A word-for-word restatement of every record is required.

Content starts

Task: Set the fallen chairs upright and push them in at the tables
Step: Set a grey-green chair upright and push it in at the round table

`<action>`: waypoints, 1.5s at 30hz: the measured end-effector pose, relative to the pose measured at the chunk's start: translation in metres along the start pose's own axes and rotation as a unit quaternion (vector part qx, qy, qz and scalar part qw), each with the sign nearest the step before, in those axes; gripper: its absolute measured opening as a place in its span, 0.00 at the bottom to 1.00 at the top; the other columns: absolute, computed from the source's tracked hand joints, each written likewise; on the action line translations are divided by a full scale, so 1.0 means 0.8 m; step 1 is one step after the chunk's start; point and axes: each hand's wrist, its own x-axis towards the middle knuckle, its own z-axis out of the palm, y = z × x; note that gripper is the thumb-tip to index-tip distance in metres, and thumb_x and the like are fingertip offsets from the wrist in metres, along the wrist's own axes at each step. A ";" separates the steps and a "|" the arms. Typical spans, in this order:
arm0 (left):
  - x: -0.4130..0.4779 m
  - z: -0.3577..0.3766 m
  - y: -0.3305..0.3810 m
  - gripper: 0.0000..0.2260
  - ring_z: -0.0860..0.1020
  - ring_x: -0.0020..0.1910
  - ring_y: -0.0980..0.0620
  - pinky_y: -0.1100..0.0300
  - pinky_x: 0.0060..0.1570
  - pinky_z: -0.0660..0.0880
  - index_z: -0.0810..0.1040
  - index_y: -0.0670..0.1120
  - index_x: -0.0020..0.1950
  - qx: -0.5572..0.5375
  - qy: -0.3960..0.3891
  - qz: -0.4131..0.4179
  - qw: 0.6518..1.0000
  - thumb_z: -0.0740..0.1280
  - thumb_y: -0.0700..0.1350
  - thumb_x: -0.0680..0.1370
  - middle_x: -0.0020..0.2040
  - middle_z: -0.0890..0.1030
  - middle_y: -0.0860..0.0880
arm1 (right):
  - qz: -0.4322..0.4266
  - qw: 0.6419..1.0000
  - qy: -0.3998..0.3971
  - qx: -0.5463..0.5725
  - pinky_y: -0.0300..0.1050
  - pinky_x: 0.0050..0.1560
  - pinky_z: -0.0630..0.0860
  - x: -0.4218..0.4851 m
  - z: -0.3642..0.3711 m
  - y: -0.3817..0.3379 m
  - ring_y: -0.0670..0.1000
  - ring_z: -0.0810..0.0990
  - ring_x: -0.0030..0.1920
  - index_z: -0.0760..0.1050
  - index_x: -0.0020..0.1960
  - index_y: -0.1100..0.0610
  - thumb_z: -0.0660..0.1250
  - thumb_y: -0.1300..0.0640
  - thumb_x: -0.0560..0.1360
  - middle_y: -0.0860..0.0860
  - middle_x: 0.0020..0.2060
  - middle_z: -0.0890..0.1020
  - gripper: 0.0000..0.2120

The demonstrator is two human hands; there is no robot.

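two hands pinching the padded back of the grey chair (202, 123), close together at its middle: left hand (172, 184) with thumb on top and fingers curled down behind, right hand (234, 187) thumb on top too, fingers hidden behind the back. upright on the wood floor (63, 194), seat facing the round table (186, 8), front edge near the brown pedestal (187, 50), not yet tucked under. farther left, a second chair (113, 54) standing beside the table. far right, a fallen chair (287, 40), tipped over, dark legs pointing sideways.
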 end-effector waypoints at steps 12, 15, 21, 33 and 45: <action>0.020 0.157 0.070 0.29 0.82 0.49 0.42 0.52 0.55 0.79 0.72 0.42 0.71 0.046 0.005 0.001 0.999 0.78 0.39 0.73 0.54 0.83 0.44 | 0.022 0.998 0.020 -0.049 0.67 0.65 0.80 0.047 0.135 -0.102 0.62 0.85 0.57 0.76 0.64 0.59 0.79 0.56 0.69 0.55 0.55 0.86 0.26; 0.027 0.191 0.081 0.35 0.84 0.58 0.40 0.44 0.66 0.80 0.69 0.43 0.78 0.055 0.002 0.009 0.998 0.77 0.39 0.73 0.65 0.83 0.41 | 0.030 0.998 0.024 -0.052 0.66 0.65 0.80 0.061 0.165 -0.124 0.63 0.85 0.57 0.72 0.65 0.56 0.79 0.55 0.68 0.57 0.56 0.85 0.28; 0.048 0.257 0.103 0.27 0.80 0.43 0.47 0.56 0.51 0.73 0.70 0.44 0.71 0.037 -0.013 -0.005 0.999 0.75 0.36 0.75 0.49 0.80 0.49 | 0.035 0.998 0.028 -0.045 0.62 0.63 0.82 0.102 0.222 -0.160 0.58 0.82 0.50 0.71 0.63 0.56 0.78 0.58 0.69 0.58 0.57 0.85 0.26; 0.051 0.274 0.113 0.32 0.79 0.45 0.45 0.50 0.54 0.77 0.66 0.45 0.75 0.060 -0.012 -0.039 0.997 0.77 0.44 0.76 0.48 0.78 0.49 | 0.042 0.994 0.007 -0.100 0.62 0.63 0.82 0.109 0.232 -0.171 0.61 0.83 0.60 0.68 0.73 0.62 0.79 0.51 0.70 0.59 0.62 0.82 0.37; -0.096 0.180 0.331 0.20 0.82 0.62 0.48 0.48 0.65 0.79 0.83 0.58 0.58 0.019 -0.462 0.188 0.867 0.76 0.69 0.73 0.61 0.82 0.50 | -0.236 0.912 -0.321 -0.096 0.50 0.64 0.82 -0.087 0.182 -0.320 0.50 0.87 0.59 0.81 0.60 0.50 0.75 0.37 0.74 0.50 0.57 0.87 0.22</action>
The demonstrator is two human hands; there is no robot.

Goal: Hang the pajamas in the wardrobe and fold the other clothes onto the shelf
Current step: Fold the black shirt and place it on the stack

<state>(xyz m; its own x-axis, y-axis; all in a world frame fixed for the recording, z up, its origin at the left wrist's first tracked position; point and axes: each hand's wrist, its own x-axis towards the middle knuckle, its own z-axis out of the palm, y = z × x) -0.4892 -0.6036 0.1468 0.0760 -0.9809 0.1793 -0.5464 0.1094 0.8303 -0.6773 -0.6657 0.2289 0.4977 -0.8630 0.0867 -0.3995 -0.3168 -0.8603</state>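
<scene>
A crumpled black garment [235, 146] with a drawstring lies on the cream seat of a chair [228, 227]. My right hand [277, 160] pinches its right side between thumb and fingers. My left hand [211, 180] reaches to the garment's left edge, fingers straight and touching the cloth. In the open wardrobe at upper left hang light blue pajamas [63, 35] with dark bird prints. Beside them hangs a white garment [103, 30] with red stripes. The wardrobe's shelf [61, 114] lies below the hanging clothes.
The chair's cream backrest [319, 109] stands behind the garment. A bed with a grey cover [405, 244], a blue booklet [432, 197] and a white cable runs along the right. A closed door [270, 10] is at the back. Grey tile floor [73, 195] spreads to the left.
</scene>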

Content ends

Written answer
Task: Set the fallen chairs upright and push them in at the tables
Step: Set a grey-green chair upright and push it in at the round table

`<action>`: waypoints, 1.5s at 30hz: the measured end-effector pose, relative to the pose measured at the chunk's start: translation in metres along the start pose's own axes and rotation as a unit quaternion (vector part qx, qy, qz and scalar part qw), each with the sign nearest the step before, in those axes; gripper: its absolute measured opening as a place in its span, 0.00 at the bottom to 1.00 at the top; the other columns: absolute, computed from the source's tracked hand joints, each written likewise; on the action line translations are divided by a full scale, so 1.0 means 0.8 m; step 1 is one step after the chunk's start; point and axes: each hand's wrist, its own x-axis towards the middle knuckle, its own z-axis out of the palm, y = z × x; note that gripper is the thumb-tip to index-tip distance in metres, and thumb_x and the like are fingertip offsets from the wrist in metres, along the wrist's own axes at each step. A ";" separates the steps and a "|" the arms. Typical spans, in this order:
arm0 (left):
  - x: -0.4130..0.4779 m
  - z: -0.3577..0.3766 m
  - y: -0.3305..0.3810 m
  - gripper: 0.0000..0.2260
  - ring_z: -0.0860..0.1020
  - ring_x: -0.0020..0.1910
  - ring_y: -0.0980..0.0620
  - pinky_y: -0.1100..0.0300
  - pinky_x: 0.0060..0.1570
  - pinky_z: -0.0660..0.0880
  - index_z: -0.0810..0.1040
  - index_y: -0.0670..0.1120
  - index_x: -0.0020..0.1950
  - qx: -0.5572..0.5375
  - qy: -0.3960..0.3891
  - qz: -0.4131..0.4179
  - qw: 0.6518..1.0000
  - thumb_z: -0.0740..0.1280
  - thumb_y: -0.0700..0.1350
  - thumb_x: -0.0680..0.1370
  - middle_x: -0.0020..0.2040
  - middle_z: -0.0890..0.1030
  - middle_y: -0.0860..0.0880
arm1 (right):
  - qz: -0.4322..0.4266
  - qw: 0.6419..1.0000
  - qy: -0.3998..0.3971
  - qx: -0.5463..0.5725
  - pinky_y: -0.0300..0.1050
  - pinky_x: 0.0050..0.1560
  - pinky_z: -0.0630..0.0860
  - x: -0.4218..0.4851 m
  - z: -0.3642..0.3711 m
  - y: -0.3817..0.3379 m
  - ring_y: -0.0670..0.1000
  - ring_z: -0.0810..0.0990
  - ring_x: -0.0030..0.1920
  - index_z: -0.0760..0.1050
  - index_x: -0.0020..0.1960
  - index_y: -0.1100..0.0610
  - thumb_z: -0.0660..0.1250
  - thumb_y: -0.1300..0.0640
  - thumb_x: -0.0560..0.1360
  - middle_y: -0.0860..0.0860
  - middle_x: 0.0020..0.2060
  - middle_z: -0.0890..0.1020
  - gripper: 0.0000..0.2120

The demonstrator is two human hands; there is no robot.

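two hands pinching the padded back of the grey chair (202, 123), close together at its middle: left hand (172, 184) with thumb on top and fingers curled down behind, right hand (234, 187) thumb on top too, fingers hidden behind the back. upright on the wood floor (63, 194), seat facing the round table (186, 8), front edge near the brown pedestal (187, 50), not yet tucked under. farther left, a second chair (113, 54) standing beside the table. far right, a fallen chair (287, 40), tipped over, dark legs pointing sideways.
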 end-effector waypoints at steps 12, 15, 21, 33 and 45: <action>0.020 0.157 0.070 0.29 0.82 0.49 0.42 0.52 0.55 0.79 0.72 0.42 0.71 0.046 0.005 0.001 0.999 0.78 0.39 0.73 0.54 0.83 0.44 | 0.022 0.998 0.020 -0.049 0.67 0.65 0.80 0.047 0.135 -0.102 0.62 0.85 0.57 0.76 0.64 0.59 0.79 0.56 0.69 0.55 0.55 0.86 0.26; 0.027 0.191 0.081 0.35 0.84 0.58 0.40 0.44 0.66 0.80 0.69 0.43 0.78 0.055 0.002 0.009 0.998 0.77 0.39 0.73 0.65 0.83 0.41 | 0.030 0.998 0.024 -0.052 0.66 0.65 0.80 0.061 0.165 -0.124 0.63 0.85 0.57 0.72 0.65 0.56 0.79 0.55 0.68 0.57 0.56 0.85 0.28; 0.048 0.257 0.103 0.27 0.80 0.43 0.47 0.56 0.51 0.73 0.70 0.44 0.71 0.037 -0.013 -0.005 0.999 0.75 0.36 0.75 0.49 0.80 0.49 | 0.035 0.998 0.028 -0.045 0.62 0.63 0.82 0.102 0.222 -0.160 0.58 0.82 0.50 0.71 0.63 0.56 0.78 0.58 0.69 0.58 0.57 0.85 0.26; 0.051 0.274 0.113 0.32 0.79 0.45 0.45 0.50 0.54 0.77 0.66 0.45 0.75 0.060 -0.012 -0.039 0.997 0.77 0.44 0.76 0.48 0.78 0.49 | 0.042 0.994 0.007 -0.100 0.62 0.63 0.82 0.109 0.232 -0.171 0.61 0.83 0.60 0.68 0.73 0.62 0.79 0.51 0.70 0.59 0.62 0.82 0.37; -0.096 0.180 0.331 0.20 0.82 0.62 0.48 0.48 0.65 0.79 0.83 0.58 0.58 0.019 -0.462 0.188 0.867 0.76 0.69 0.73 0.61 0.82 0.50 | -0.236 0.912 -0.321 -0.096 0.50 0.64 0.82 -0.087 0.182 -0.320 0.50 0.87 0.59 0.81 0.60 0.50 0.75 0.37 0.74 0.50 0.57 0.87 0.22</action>
The demonstrator is two human hands; there is no robot.

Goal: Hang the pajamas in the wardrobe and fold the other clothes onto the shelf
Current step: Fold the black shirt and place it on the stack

<state>(xyz m; its own x-axis, y-axis; all in a world frame fixed for the recording, z up, its origin at the left wrist's first tracked position; point and axes: each hand's wrist, its own x-axis towards the middle knuckle, its own z-axis out of the palm, y = z × x) -0.4892 -0.6036 0.1468 0.0760 -0.9809 0.1793 -0.5464 0.1094 0.8303 -0.6773 -0.6657 0.2289 0.4977 -0.8630 0.0867 -0.3995 -0.3168 -0.8603</state>
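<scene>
A crumpled black garment [235, 146] with a drawstring lies on the cream seat of a chair [228, 227]. My right hand [277, 160] pinches its right side between thumb and fingers. My left hand [211, 180] reaches to the garment's left edge, fingers straight and touching the cloth. In the open wardrobe at upper left hang light blue pajamas [63, 35] with dark bird prints. Beside them hangs a white garment [103, 30] with red stripes. The wardrobe's shelf [61, 114] lies below the hanging clothes.
The chair's cream backrest [319, 109] stands behind the garment. A bed with a grey cover [405, 244], a blue booklet [432, 197] and a white cable runs along the right. A closed door [270, 10] is at the back. Grey tile floor [73, 195] spreads to the left.
</scene>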

That finishes the exercise.